Action item => Go through the entries below and retype them exactly, omitting each picture.

Records provided =>
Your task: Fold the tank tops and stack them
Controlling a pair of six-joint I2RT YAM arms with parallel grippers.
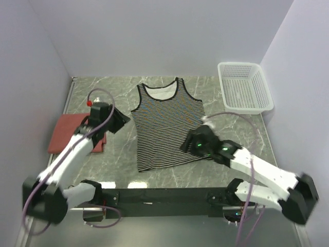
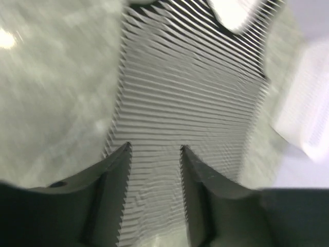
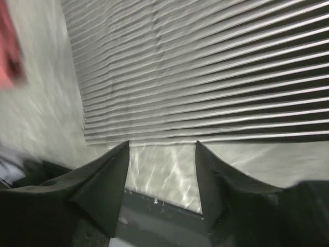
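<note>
Item: striped tank top (image 1: 167,128), black-and-white with black trim, lying spread flat and unfolded at mid-bench, neck towards the far wall, hem towards the arm bases. Companion piece: brick-red top (image 1: 69,135), folded into a compact pad at the left side of the bench (image 1: 103,90), well apart from the striped one; no third top can be made out. Left tool (image 2: 154,145): jaws apart, nothing between them, poised at the striped top's left side edge. Right tool (image 3: 162,143): jaws apart, empty, over the hem near the lower right corner. Step in hand, as judged: the start of folding the striped top, with no fold yet made. Next move calls for each tool to close on a single layer at a side edge or corner, then carry that edge across the body without dragging the rest askew. Edges: the hem lies near the bench's front edge and the dark base rail. Open room: bare marble on both flanks, narrower on the left by the red pad; white mesh basket (image 1: 244,87) in the far right corner, clear of the fold path; walls close on three sides.
</note>
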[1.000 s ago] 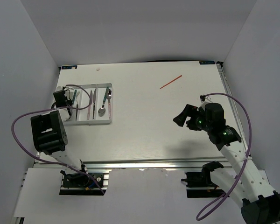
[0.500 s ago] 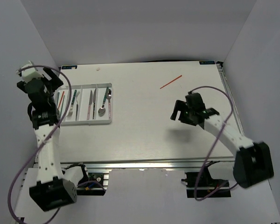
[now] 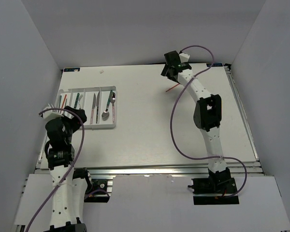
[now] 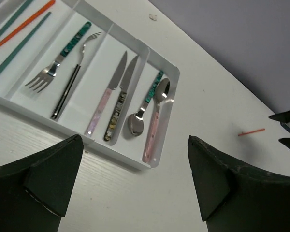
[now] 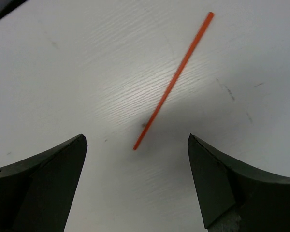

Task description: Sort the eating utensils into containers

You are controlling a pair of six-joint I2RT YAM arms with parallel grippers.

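Note:
One red chopstick (image 5: 173, 79) lies loose on the table at the far right, partly under my arm in the top view (image 3: 171, 89). My right gripper (image 5: 136, 140) hovers open just over its near end (image 3: 170, 72), not touching it. The white tray (image 4: 111, 151) at the left (image 3: 94, 127) holds red and teal chopsticks (image 4: 24, 21), two forks (image 4: 63, 55), two knives (image 4: 111, 94) and two spoons (image 4: 146, 101) in separate slots. My left gripper (image 4: 135, 140) is open and empty, near the tray's front edge (image 3: 67, 115).
White walls close in the table on the left, back and right. A small pale speck (image 3: 102, 71) lies near the far edge. The aluminium rail (image 3: 150, 170) with both arm bases runs along the near edge.
The left gripper was shut inside the tray; it has since opened and pulled back to the tray's near side. The right arm has swung from mid-table out over the red chopstick.

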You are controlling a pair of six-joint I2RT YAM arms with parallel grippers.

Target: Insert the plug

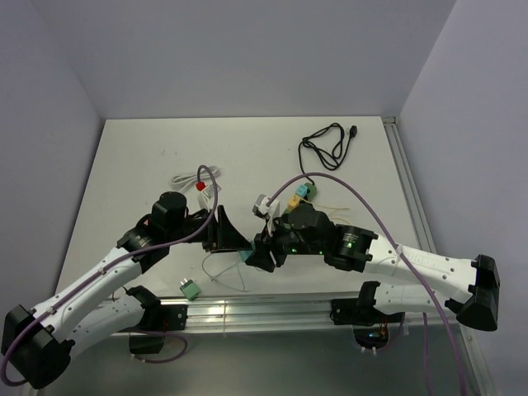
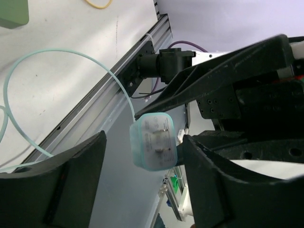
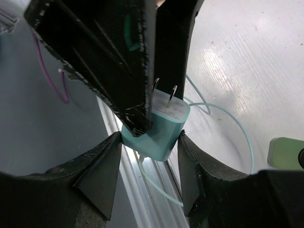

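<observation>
Teal plug, two metal prongs bare, sits clamped in the right claw above the near edge of the table. The left claw straddles it, jaws apart. A green block lies nearby; a black cable coils farthest back.

The plug is smooth mint plastic with a soft sheen, its two prongs bright metal. The table is smooth, faintly glossy white; the near rail is brushed metal.
</observation>
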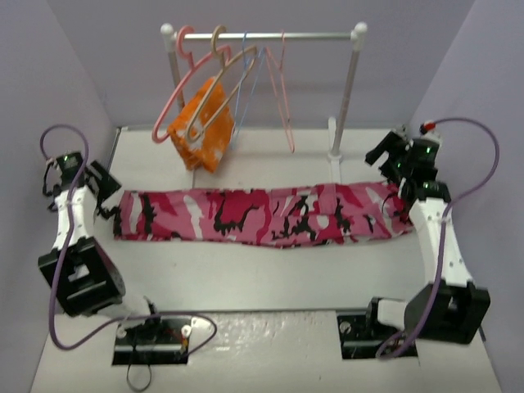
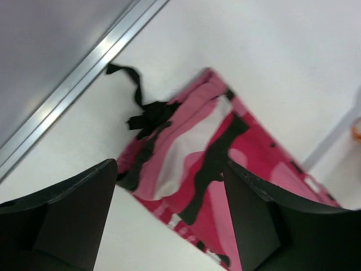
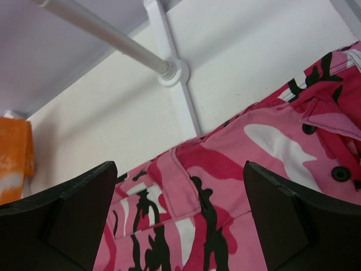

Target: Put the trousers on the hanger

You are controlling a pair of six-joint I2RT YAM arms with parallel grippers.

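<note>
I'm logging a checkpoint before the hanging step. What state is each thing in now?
trousers: flat, stretched along the table, ungripped.
tan hanger: hung on the rail, without trousers.
thick pink hanger: hung on the rail.
orange-and-white cloth: draped on a hanger; which, unclear.
blue wire hanger: hung on the rail.
pink wire hanger: hung on the rail.
left gripper: open above one trouser end.
right gripper: open above the other end.

White worktop (image 1: 246,274): the trousers (image 1: 262,214) lie flat, stretched lengthwise across its middle from near the left edge to near the right. A white garment rack (image 1: 350,82) stands by the far edge.
</note>
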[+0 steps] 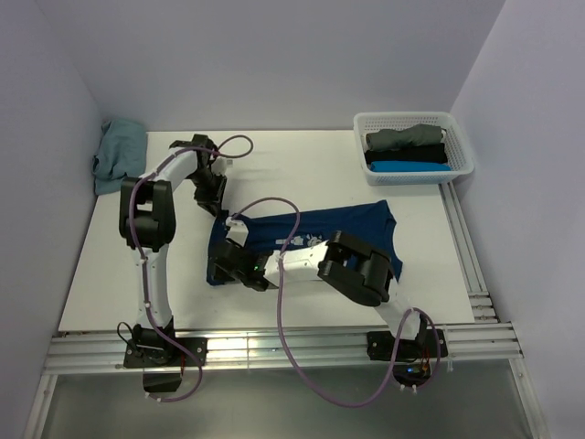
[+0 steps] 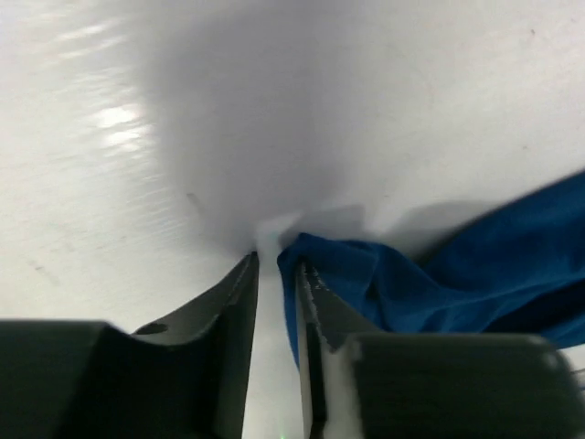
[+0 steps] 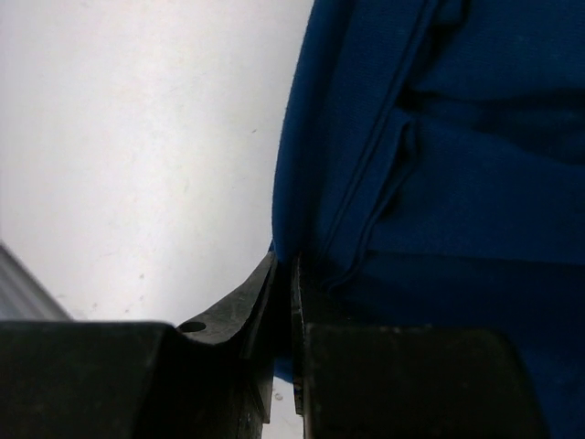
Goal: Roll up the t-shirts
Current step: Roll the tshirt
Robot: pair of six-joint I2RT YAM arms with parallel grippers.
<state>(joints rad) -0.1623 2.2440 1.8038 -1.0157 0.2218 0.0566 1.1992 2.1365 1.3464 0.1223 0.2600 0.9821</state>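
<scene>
Top external | navy t-shirt [image 1: 347, 222] flat | long axis left-right | neck unclear

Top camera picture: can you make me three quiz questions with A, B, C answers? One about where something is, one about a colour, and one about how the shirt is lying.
1. Where is the white basket?
A. At the far right corner of the table
B. At the near left corner
C. On the floor

2. What colour is the t-shirt in the middle of the table?
A. Red
B. Yellow
C. Dark navy blue

3. How is that t-shirt lying right now?
A. Rolled into a tight tube
B. Mostly spread out on the table
C. Hanging in the air

Answers:
1 A: the basket sits by the table's far right edge.
2 C: the cloth looks deep blue in every view.
3 B: it lies mostly flat and is not yet rolled.
</scene>
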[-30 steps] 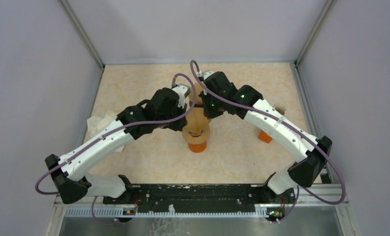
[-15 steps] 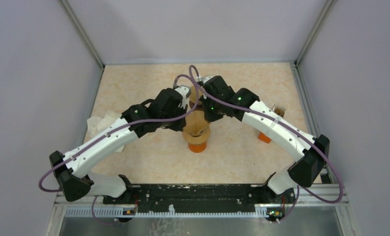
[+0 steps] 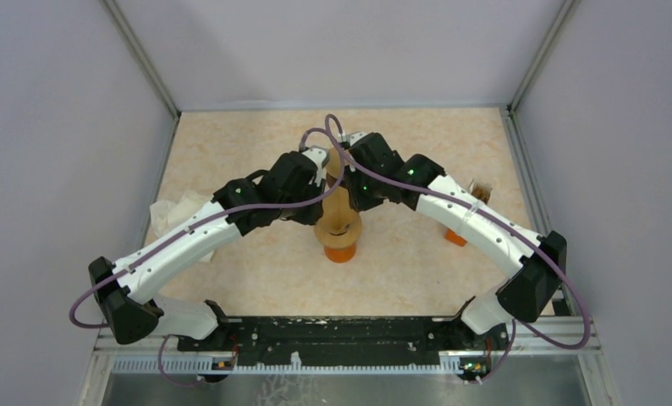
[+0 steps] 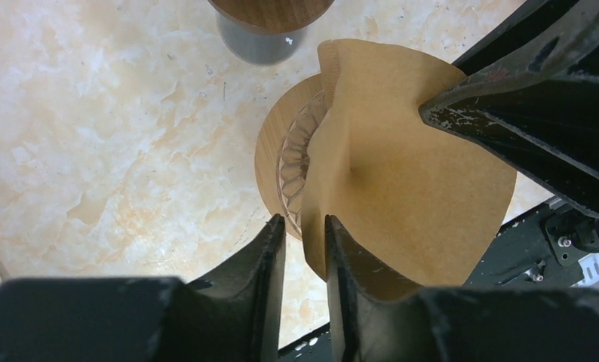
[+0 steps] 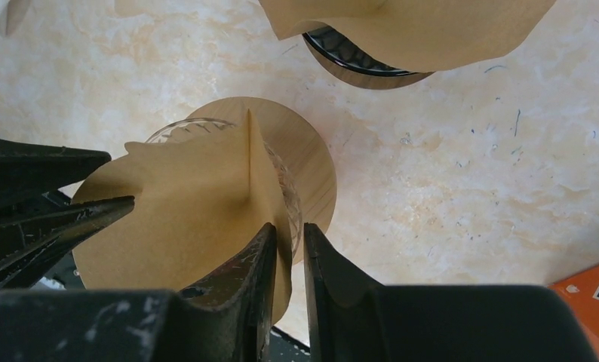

Written answer =>
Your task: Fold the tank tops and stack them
Controlling a pair of six-joint I2RT YAM arms with parallel grippers.
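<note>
Item: striped tank top (image 1: 167,128), black-and-white with black trim, lying spread flat and unfolded at mid-bench, neck towards the far wall, hem towards the arm bases. Companion piece: brick-red top (image 1: 69,135), folded into a compact pad at the left side of the bench (image 1: 103,90), well apart from the striped one; no third top can be made out. Left tool (image 2: 154,145): jaws apart, nothing between them, poised at the striped top's left side edge. Right tool (image 3: 162,143): jaws apart, empty, over the hem near the lower right corner. Step in hand, as judged: the start of folding the striped top, with no fold yet made. Next move calls for each tool to close on a single layer at a side edge or corner, then carry that edge across the body without dragging the rest askew. Edges: the hem lies near the bench's front edge and the dark base rail. Open room: bare marble on both flanks, narrower on the left by the red pad; white mesh basket (image 1: 244,87) in the far right corner, clear of the fold path; walls close on three sides.
</note>
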[1.000 s ago] 
[0.500 s ago] 
[now] 
[now] 
[now] 

Task description: Sort the eating utensils into containers

You are controlling a pair of six-joint I2RT YAM arms with parallel grippers.

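Note:
One red chopstick (image 5: 173, 79) lies loose on the table at the far right, partly under my arm in the top view (image 3: 171, 89). My right gripper (image 5: 136, 140) hovers open just over its near end (image 3: 170, 72), not touching it. The white tray (image 4: 111, 151) at the left (image 3: 94, 127) holds red and teal chopsticks (image 4: 24, 21), two forks (image 4: 63, 55), two knives (image 4: 111, 94) and two spoons (image 4: 146, 101) in separate slots. My left gripper (image 4: 135, 140) is open and empty, near the tray's front edge (image 3: 67, 115).
White walls close in the table on the left, back and right. A small pale speck (image 3: 102, 71) lies near the far edge. The aluminium rail (image 3: 150, 170) with both arm bases runs along the near edge.
The left gripper was shut inside the tray; it has since opened and pulled back to the tray's near side. The right arm has swung from mid-table out over the red chopstick.
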
You are controlling a pair of six-joint I2RT YAM arms with parallel grippers.

Target: Insert the plug


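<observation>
Teal plug, two metal prongs bare, sits clamped in the right claw above the near edge of the table. The left claw straddles it, jaws apart. A green block lies nearby; a black cable coils farthest back.

The plug is smooth mint plastic with a soft sheen, its two prongs bright metal. The table is smooth, faintly glossy white; the near rail is brushed metal.
</observation>
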
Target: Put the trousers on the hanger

You are controlling a pair of six-joint I2RT YAM arms with parallel grippers.

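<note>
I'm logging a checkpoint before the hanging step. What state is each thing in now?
trousers: flat, stretched along the table, ungripped.
tan hanger: hung on the rail, without trousers.
thick pink hanger: hung on the rail.
orange-and-white cloth: draped on a hanger; which, unclear.
blue wire hanger: hung on the rail.
pink wire hanger: hung on the rail.
left gripper: open above one trouser end.
right gripper: open above the other end.

White worktop (image 1: 246,274): the trousers (image 1: 262,214) lie flat, stretched lengthwise across its middle from near the left edge to near the right. A white garment rack (image 1: 350,82) stands by the far edge.
</note>
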[+0 steps] 
[+0 steps] 
[+0 steps] 
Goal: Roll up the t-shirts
Current step: Roll the tshirt
Robot: pair of six-joint I2RT YAM arms with parallel grippers.
<state>(joints rad) -0.1623 2.2440 1.8038 -1.0157 0.2218 0.0566 1.1992 2.1365 1.3464 0.1223 0.2600 0.9821</state>
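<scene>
Top external | navy t-shirt [image 1: 347, 222] flat | long axis left-right | neck unclear

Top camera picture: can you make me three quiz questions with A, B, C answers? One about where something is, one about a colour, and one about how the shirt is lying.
1. Where is the white basket?
A. At the far right corner of the table
B. At the near left corner
C. On the floor

2. What colour is the t-shirt in the middle of the table?
A. Red
B. Yellow
C. Dark navy blue

3. How is that t-shirt lying right now?
A. Rolled into a tight tube
B. Mostly spread out on the table
C. Hanging in the air

Answers:
1 A: the basket sits by the table's far right edge.
2 C: the cloth looks deep blue in every view.
3 B: it lies mostly flat and is not yet rolled.
</scene>
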[-30 steps] 
[-15 steps] 
[+0 steps] 
[+0 steps] 
[+0 steps] 

This answer is now complete.